Work required: Check each line of the material below for "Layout". Report how many have it, with no other words.

----

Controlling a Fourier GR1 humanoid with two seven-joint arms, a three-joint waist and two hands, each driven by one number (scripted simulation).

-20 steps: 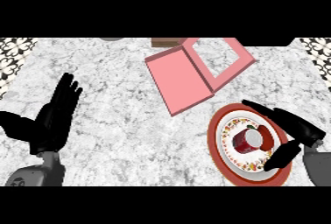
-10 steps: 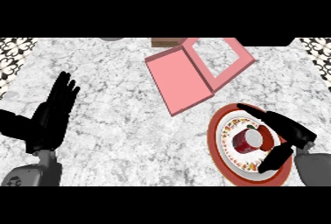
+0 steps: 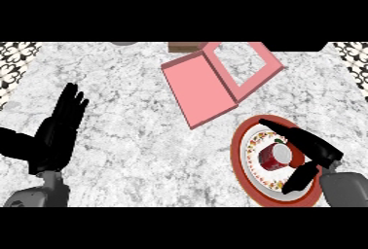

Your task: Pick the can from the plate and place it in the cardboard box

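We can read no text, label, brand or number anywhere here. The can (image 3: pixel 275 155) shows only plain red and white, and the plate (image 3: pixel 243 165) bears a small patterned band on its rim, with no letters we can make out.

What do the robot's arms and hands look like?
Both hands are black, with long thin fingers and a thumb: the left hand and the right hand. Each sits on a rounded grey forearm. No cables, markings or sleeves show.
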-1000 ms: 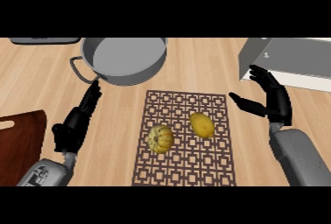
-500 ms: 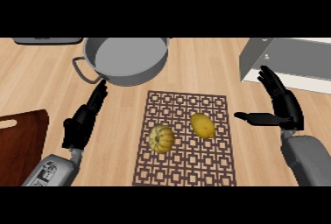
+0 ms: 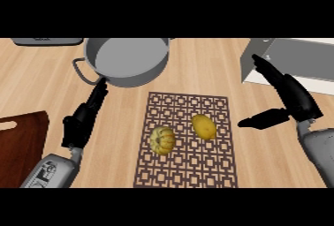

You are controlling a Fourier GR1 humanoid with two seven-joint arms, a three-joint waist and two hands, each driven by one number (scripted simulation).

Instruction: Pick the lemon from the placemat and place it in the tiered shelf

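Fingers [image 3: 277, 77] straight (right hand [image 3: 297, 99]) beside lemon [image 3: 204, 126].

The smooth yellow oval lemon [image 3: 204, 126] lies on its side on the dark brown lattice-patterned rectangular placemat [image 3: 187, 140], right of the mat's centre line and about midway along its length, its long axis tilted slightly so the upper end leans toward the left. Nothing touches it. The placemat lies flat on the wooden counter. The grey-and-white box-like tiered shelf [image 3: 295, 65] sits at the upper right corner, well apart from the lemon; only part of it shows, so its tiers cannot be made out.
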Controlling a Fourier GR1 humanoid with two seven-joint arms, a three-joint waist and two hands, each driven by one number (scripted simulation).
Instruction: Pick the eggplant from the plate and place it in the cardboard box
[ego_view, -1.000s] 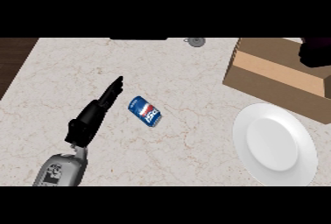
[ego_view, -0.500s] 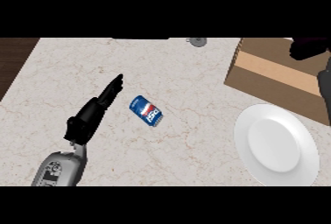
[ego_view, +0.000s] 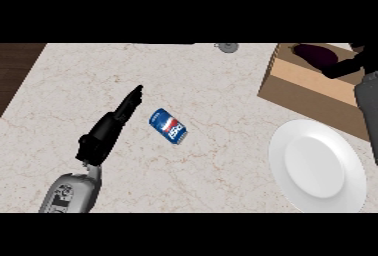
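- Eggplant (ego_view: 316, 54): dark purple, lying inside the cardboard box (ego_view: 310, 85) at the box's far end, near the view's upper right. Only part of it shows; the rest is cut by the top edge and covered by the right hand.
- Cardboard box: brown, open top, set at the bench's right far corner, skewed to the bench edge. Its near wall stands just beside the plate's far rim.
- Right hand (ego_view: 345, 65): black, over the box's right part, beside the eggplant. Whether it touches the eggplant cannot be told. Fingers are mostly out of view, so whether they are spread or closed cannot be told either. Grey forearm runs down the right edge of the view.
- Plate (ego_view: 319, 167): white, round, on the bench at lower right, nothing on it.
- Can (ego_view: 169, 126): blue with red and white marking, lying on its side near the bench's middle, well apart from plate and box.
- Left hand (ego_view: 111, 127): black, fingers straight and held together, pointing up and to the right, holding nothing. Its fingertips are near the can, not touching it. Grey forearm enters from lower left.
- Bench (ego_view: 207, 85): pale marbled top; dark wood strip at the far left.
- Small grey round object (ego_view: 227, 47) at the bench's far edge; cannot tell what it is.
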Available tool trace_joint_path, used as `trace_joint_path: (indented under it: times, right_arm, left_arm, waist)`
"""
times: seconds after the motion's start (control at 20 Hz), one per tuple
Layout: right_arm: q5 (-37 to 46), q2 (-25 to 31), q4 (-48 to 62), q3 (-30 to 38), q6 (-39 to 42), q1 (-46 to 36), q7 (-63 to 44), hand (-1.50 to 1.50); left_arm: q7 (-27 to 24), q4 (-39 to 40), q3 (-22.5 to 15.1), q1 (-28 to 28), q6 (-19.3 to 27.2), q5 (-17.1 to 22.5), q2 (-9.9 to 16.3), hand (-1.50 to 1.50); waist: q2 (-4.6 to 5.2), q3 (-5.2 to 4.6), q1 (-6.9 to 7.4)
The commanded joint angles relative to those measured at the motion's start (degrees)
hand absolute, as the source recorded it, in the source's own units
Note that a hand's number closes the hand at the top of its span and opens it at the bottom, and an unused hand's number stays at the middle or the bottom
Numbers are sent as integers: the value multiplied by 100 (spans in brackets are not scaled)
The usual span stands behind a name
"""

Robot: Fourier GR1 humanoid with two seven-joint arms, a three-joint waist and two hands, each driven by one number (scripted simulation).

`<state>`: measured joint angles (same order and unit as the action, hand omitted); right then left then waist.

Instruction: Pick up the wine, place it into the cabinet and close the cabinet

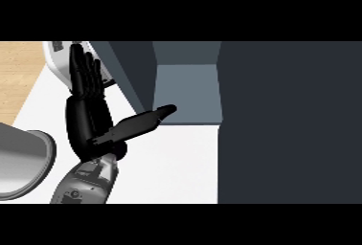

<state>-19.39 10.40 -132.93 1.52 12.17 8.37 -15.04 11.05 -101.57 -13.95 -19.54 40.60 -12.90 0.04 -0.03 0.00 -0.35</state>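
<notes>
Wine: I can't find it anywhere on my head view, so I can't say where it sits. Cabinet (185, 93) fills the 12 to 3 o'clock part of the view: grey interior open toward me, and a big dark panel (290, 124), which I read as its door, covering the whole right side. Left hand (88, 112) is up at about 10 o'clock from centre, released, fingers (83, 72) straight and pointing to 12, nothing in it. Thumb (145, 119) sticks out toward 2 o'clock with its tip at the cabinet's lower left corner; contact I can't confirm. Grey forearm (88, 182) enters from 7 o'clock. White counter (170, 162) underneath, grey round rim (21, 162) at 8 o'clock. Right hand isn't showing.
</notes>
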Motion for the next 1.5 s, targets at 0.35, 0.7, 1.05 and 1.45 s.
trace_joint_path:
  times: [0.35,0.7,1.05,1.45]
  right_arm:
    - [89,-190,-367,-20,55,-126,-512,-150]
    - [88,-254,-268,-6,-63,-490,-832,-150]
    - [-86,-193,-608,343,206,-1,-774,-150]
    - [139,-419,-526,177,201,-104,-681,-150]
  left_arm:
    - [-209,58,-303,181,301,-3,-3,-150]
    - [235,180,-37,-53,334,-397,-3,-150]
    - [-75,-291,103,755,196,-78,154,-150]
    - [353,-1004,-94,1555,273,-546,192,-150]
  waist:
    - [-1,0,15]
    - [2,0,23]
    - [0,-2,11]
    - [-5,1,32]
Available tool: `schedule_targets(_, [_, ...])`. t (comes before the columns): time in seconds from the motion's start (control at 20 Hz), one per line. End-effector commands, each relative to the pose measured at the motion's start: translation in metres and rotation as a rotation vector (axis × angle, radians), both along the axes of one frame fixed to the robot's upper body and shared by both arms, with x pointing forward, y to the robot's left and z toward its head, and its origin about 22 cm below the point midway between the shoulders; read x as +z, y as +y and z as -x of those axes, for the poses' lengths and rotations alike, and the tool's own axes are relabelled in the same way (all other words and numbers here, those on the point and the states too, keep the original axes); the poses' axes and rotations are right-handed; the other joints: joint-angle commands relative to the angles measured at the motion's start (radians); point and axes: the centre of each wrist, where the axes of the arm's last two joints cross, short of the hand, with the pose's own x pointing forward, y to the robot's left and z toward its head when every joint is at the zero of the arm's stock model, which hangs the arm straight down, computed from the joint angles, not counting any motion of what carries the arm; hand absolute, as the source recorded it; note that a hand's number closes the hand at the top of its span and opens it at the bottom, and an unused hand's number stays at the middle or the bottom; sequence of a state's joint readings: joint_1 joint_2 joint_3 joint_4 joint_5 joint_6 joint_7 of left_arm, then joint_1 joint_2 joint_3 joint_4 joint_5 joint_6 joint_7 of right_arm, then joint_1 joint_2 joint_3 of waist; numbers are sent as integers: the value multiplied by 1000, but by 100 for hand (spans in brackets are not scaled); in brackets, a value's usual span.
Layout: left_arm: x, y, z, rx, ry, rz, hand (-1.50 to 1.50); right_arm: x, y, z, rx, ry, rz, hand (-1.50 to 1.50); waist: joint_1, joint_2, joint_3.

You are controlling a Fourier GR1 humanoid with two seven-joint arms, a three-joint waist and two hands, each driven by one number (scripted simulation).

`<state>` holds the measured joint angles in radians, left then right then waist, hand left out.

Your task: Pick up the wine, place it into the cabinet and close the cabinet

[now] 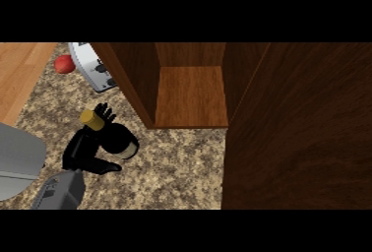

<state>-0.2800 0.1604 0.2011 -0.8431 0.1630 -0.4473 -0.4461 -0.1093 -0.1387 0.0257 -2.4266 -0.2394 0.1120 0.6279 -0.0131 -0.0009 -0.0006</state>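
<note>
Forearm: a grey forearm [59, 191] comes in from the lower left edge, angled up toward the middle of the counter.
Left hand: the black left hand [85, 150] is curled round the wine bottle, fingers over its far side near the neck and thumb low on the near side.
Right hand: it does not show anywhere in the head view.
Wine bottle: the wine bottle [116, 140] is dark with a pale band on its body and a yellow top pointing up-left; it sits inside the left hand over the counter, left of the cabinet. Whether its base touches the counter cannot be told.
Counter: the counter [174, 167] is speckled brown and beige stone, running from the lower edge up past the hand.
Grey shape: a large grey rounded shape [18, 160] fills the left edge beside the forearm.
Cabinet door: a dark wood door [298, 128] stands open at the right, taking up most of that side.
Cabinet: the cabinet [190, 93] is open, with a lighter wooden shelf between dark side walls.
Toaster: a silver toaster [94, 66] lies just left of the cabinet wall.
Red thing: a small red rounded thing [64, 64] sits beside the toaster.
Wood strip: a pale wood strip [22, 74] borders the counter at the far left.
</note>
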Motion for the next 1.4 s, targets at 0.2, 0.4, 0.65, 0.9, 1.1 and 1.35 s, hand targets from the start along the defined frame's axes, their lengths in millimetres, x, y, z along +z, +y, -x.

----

Task answer: 2